● Exercise brief: Only the number is needed: how many lines of the entries below contain the word "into".
---------- Data for this task ----------
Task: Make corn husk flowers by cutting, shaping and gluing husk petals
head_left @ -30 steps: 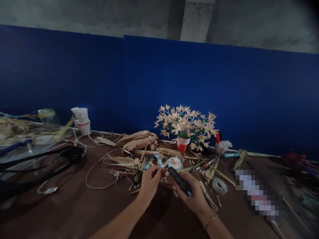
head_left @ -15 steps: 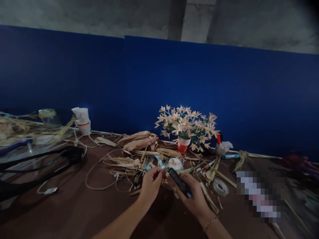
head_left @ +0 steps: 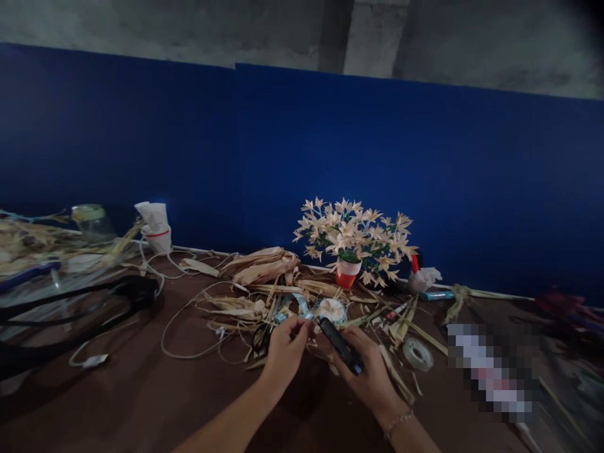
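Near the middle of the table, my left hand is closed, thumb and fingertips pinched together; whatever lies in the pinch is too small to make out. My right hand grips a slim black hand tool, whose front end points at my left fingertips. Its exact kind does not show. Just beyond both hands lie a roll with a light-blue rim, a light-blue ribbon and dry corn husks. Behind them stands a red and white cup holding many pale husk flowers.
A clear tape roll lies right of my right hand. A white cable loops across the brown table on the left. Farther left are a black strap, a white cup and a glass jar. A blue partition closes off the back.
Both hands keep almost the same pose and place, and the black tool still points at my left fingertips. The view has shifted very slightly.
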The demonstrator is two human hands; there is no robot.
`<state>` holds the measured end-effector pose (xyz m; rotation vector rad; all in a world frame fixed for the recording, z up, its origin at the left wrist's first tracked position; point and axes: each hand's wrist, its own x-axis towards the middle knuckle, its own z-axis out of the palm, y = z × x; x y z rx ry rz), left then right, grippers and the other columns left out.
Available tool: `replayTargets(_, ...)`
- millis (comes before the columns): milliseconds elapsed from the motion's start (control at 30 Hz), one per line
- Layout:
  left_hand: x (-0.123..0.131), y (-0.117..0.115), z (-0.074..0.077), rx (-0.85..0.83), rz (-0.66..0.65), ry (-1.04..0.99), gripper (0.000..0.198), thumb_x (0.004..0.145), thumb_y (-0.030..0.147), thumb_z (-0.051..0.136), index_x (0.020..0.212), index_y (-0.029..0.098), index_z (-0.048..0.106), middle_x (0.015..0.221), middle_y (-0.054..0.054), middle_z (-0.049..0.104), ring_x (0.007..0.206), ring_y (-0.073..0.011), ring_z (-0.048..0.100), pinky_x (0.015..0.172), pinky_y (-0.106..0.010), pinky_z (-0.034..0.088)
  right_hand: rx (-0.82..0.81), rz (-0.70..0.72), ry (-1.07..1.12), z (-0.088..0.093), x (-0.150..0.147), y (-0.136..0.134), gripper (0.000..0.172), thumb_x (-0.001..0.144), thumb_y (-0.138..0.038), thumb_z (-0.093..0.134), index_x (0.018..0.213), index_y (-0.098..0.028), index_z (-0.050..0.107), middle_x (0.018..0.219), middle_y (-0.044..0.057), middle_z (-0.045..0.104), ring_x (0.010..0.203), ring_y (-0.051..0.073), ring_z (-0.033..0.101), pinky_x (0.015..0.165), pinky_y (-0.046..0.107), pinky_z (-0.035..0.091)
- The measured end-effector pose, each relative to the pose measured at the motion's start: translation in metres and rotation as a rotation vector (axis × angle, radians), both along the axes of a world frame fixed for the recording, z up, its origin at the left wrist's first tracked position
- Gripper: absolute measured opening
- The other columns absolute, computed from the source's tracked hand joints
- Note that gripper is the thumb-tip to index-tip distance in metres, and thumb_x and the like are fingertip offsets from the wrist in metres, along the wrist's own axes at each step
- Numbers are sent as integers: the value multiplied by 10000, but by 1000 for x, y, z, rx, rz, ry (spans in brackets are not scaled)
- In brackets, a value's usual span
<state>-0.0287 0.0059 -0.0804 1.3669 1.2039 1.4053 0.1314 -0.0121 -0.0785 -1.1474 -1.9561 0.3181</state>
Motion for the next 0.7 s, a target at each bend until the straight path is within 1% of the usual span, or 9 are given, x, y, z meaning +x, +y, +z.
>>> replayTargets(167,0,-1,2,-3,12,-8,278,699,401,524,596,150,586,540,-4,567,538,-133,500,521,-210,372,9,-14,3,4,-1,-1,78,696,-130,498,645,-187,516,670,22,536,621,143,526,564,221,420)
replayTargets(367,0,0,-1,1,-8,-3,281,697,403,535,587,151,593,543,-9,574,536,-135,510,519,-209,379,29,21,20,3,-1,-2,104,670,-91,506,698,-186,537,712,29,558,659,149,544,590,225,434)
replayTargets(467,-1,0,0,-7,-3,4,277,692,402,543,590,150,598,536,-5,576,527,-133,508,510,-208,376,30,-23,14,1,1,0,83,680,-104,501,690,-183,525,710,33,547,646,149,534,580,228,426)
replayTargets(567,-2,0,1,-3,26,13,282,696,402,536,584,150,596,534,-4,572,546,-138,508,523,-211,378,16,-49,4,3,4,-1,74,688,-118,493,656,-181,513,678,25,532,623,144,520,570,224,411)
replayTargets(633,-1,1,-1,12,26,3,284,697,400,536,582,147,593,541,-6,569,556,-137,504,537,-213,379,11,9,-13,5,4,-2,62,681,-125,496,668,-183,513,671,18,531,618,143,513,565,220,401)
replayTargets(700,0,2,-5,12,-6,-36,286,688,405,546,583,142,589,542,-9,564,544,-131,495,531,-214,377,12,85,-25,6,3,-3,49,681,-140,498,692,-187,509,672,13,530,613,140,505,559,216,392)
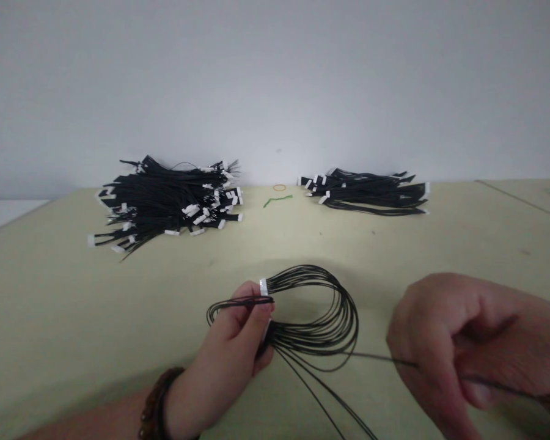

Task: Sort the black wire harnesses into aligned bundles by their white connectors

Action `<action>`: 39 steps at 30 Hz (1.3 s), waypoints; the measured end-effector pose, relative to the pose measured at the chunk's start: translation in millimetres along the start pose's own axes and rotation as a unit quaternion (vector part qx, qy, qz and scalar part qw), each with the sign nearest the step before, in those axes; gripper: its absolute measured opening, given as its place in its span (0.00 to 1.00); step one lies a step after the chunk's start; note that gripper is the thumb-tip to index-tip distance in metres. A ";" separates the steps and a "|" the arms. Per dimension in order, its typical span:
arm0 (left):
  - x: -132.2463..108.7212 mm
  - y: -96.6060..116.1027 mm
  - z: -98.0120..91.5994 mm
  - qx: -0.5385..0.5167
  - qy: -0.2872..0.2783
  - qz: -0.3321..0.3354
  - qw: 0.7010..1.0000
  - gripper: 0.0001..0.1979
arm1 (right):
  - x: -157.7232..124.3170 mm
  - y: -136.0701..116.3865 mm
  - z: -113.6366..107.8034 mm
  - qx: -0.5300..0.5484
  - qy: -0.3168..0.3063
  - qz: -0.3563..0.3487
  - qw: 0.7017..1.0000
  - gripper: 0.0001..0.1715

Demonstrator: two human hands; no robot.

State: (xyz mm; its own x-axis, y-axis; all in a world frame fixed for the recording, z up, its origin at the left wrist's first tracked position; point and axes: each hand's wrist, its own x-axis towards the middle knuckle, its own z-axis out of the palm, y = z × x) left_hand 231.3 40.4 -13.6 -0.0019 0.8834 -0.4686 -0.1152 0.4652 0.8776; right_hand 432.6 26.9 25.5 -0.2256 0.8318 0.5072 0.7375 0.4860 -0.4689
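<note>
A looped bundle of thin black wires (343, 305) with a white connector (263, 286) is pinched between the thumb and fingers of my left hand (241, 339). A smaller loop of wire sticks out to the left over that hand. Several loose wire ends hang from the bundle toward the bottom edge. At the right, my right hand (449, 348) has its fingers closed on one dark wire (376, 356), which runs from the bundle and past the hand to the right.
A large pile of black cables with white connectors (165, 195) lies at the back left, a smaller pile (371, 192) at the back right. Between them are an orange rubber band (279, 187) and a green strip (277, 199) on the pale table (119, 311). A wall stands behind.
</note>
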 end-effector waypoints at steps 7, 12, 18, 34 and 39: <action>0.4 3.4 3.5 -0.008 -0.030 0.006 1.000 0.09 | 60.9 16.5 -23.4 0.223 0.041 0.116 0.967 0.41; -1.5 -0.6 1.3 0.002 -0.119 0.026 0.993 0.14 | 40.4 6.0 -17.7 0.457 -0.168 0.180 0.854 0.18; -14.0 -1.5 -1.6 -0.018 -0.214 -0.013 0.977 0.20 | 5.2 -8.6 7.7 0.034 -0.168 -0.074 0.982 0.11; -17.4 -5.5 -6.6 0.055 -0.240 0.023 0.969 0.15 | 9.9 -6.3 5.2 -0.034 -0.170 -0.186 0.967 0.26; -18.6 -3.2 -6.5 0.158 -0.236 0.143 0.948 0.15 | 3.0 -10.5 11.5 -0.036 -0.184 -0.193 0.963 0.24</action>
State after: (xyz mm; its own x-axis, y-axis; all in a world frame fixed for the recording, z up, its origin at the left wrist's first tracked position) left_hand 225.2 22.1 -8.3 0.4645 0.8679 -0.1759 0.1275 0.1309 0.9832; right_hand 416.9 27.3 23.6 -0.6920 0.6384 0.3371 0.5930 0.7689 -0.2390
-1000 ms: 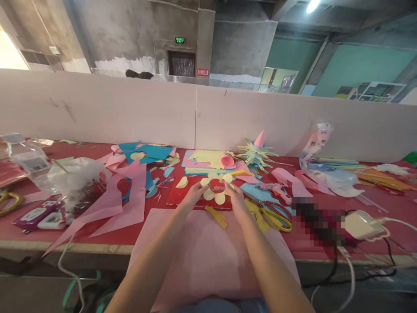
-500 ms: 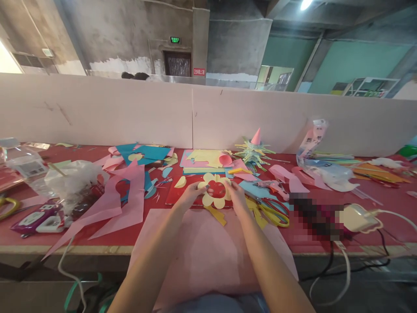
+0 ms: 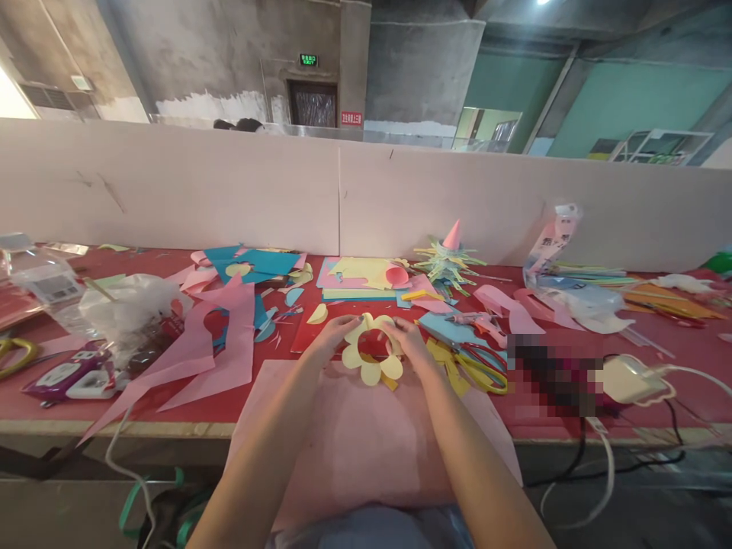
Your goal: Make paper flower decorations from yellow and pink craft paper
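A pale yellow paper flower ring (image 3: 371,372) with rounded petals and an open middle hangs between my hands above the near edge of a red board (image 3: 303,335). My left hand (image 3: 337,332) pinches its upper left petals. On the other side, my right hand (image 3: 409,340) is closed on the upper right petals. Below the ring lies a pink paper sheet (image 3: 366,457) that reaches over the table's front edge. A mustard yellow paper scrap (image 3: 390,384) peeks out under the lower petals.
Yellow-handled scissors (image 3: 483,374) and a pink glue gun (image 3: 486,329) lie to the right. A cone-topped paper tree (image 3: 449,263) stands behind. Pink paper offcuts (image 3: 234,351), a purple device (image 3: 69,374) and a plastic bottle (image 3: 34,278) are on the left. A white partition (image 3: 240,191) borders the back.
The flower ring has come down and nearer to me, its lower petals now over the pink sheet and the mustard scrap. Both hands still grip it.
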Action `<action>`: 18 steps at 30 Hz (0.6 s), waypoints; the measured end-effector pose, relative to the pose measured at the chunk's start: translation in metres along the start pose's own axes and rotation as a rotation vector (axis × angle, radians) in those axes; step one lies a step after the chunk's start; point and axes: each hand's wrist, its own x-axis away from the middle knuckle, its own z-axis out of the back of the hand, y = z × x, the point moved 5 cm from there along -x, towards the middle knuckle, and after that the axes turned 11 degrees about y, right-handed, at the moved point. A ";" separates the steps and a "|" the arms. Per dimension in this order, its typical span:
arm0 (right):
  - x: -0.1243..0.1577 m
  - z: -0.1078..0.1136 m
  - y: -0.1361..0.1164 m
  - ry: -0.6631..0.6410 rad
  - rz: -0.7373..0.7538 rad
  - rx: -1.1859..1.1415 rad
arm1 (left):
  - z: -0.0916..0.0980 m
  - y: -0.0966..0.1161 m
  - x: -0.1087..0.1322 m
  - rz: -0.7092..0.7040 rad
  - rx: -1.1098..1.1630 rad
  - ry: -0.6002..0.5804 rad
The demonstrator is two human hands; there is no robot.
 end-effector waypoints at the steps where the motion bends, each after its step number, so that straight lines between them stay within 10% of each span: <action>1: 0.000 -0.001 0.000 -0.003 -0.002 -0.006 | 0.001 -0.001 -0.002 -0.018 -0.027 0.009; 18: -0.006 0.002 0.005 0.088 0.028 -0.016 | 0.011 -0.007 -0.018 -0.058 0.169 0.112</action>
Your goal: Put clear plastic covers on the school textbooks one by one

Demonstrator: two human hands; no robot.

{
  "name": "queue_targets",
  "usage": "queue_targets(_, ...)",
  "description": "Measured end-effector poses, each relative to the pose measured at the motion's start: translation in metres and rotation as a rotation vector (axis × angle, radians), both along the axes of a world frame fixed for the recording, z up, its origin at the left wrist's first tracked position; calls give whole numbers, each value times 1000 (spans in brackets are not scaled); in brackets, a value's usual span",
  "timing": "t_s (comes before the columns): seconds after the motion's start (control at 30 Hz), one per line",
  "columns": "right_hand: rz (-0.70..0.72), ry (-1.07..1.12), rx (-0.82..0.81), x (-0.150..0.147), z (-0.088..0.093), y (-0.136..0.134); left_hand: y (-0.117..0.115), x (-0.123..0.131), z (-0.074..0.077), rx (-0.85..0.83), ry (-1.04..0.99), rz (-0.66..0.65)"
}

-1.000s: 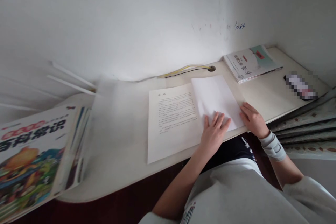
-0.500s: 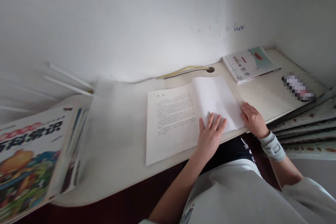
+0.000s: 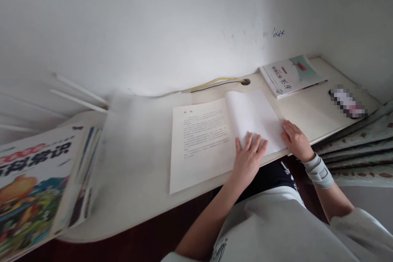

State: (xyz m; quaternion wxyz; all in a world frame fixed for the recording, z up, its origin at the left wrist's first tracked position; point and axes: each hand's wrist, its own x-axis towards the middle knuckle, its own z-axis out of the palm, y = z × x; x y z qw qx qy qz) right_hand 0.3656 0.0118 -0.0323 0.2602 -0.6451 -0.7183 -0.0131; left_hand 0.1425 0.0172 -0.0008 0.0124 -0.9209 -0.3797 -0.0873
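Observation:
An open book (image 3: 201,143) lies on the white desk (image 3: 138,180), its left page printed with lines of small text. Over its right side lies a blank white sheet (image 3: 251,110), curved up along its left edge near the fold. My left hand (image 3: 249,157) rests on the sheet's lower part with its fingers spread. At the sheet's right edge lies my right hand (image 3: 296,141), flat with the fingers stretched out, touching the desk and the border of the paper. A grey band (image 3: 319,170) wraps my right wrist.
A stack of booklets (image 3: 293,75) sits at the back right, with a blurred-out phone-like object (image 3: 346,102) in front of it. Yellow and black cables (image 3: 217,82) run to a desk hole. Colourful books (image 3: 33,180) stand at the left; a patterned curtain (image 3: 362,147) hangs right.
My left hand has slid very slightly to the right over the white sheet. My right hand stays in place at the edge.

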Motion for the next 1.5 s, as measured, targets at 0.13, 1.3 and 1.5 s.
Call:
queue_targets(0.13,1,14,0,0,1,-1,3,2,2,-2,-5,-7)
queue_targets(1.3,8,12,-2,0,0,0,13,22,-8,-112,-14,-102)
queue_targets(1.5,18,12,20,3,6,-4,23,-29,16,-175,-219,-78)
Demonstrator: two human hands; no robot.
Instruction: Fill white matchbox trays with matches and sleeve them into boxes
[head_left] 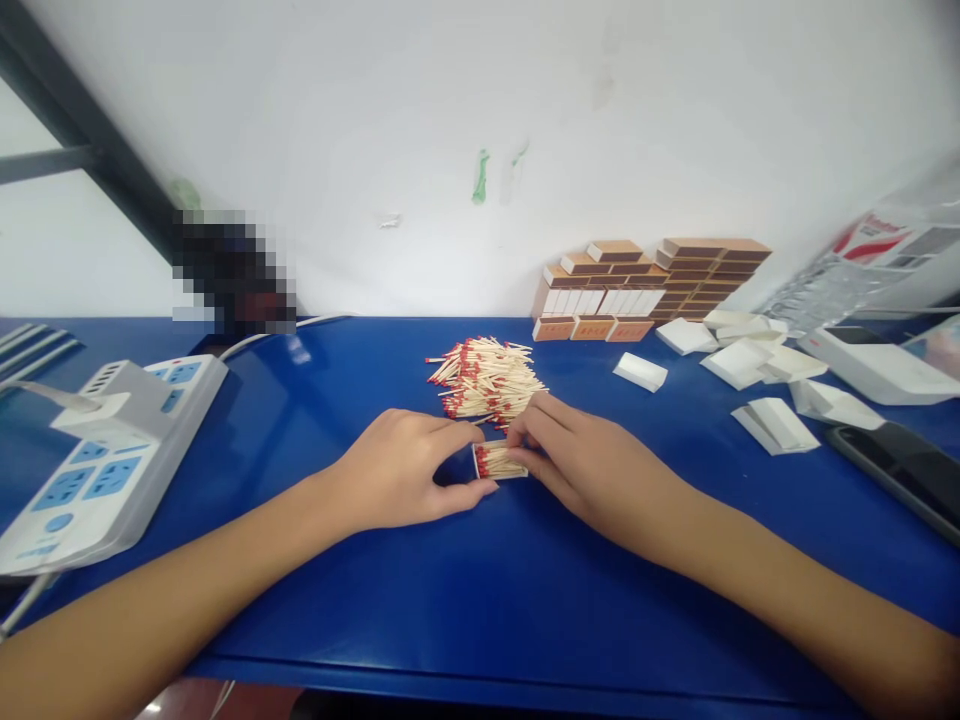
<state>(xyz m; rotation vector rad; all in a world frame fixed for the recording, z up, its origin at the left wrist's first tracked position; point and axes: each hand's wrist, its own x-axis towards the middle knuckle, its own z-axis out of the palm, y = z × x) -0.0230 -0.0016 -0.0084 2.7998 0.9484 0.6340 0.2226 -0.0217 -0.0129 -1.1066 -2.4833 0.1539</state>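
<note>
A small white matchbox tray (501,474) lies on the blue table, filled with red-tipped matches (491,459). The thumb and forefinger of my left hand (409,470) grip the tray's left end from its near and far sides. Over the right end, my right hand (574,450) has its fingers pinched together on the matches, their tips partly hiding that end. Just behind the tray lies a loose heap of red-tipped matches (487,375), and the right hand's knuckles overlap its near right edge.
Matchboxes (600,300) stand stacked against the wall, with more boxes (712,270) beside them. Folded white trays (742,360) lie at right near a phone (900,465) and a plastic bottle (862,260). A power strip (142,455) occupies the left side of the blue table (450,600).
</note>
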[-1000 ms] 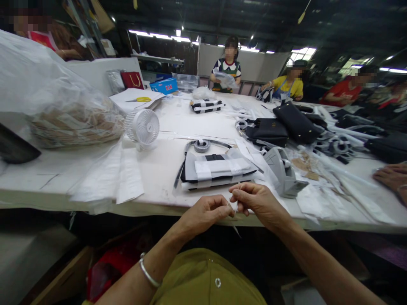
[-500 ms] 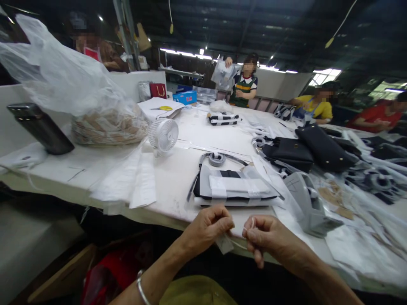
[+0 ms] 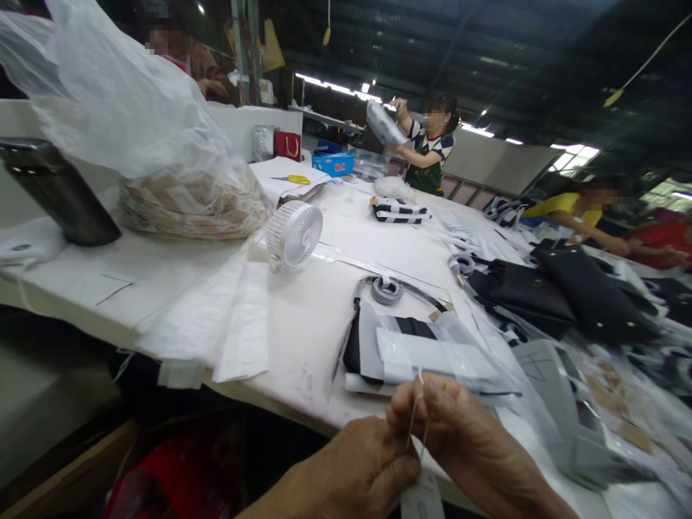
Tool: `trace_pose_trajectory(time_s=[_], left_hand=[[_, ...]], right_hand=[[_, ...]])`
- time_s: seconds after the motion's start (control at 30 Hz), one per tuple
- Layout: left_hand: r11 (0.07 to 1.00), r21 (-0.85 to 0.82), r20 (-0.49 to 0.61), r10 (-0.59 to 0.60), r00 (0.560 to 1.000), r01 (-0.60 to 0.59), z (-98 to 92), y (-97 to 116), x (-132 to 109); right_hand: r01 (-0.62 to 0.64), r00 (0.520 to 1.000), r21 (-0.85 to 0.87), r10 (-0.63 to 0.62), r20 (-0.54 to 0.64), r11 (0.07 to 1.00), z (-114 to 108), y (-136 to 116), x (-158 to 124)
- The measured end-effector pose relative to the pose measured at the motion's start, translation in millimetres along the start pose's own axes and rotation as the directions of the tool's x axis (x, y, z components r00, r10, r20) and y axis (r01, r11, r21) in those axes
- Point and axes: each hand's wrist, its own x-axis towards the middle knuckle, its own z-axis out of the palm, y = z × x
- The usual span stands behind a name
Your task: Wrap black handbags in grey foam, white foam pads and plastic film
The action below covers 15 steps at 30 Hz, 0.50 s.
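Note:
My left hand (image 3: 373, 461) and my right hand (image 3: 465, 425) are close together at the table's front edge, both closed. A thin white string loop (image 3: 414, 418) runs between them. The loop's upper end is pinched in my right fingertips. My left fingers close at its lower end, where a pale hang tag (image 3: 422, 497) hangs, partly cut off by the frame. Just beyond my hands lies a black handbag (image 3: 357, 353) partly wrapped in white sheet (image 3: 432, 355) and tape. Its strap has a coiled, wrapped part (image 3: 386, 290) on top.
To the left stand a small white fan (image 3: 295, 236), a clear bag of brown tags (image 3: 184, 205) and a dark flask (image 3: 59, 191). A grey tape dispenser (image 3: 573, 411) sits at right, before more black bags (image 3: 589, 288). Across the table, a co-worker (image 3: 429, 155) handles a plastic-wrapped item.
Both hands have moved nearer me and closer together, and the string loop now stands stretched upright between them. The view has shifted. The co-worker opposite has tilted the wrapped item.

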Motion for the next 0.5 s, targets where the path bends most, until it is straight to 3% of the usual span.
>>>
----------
● Task answer: 2